Zeng Guoyang, started to learn programming at the age of 8 (Sam Altman, the CEO of OpenAI, also learnt programming at the age of 8), won the gold medal in the National Youth Informatics Competition in his second year of high school (50 people in the country), and was guaranteed to be admitted to Tsinghua University by the Asia-Pacific Informatics Competition Gold Medal, and then he joined Kuangyi as an internship in his third year of high school. In his freshman year, he won the first prize of Tsinghua University Challenge Cup and the first prize of Capital University Students Challenge Cup. In his sophomore year, he joined the NLP Lab of Tsinghua University and has been engaged in research and development related to big models, and he is a key member of the team of Wudao-Wenyuan Chinese pre-training model. After graduating from the Department of Computer Science, he served as the deputy director of the Language Big Model Acceleration Technology Innovation Centre of Wisdom Source Research Institute, and has rich experience in AI project development and management.
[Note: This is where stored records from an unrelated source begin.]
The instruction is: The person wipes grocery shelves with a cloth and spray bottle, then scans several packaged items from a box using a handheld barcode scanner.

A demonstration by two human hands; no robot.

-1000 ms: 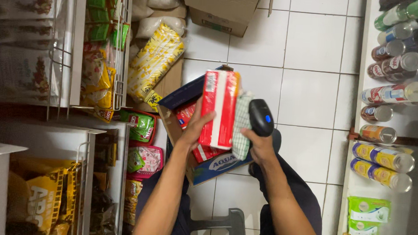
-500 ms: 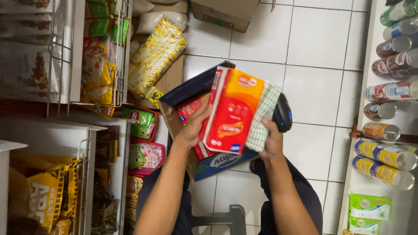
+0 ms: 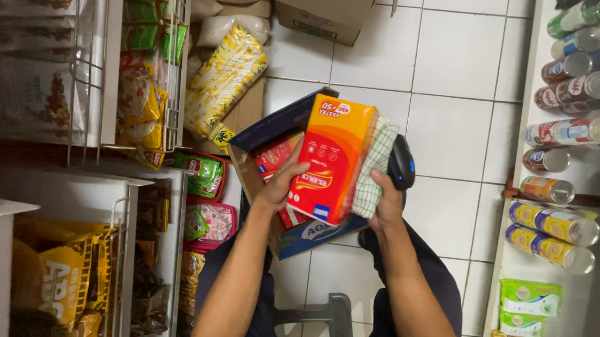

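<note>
Orange box (image 3: 333, 156) pinched in our left hand (image 3: 282, 188), our right hand (image 3: 383, 204) wrapped around black scanner (image 3: 401, 163) and checked cloth (image 3: 375, 166), open carton (image 3: 293, 182) beneath, cans (image 3: 574, 72) far right, snack racks (image 3: 142, 81) left.

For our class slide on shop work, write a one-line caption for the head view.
Left hand holds an orange-and-red box over an open carton; right hand grips a black scanner and checked cloth.

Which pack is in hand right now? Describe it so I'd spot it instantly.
Over the white tiled floor, above the open blue carton, the left hand grips an orange-and-red box. It is raised and lit; the red packs lie in the carton.
</note>
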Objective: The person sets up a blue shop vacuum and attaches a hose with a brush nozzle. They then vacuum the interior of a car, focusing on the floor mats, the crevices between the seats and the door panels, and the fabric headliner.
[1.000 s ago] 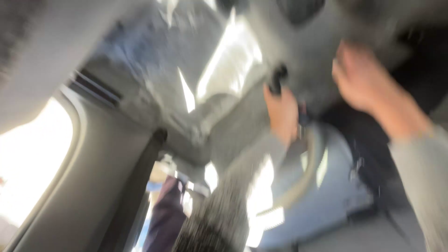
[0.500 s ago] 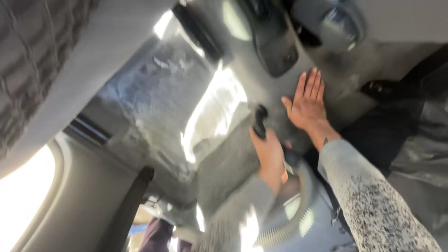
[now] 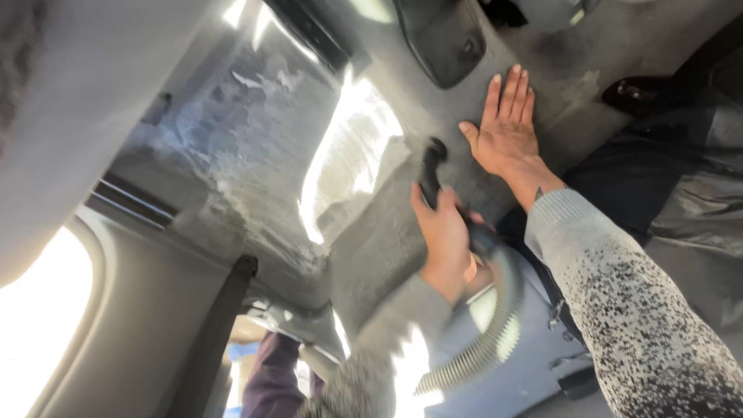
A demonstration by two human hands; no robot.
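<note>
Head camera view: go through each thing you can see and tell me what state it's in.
Vacuum nozzle: held in left hand, tip against the carpet.
Ribbed hose: attached, curving down behind the left hand.
Right hand: open, flat on the grey carpet.
Clear floor mat: lying flat, sunlit.
Pedal: untouched.

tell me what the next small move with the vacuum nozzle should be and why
Probably slide the black nozzle a little further across the grey carpet, toward the sunlit patch. The left hand grips it with the tip on the carpet, the ribbed hose trailing behind. The right hand lies flat on the carpet right beside the tip, so moving away from it looks sensible.
</note>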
In 2021, as a co-initiator, he created the OpenBMB open source community, and is one of the main authors of the model training acceleration and inference acceleration BMTrain and BMInf, and one of the main completers of the two phases of CPM-Ant and CPM-Bee. one of the main completers of big models.

Topic

Faceted Agent Exploration, Embracing Large Models Group Intelligence Emergence

Based on continuous exploration of technological frontiers and years of industry accumulation, we have embraced a dual-engine approach driven by "large models + Agents." Centered around the CPM series basic large models, we have launched innovative achievements driven by large models, including the AI Agent "three-carriage" system, which comprises: the AgentVerse platform driven by large models, the powerful AI Agent application framework XAgent, and the multi-agent collaboration development framework ChatDev. AgentVerse enables collaboration among multiple models and dynamically adjusts the composition of groups, achieving a synergy effect where 1+1>2. Experimental results demonstrate that this framework can effectively deploy multi-agent groups, outperforming single agents, and manifesting cooperative social behaviors.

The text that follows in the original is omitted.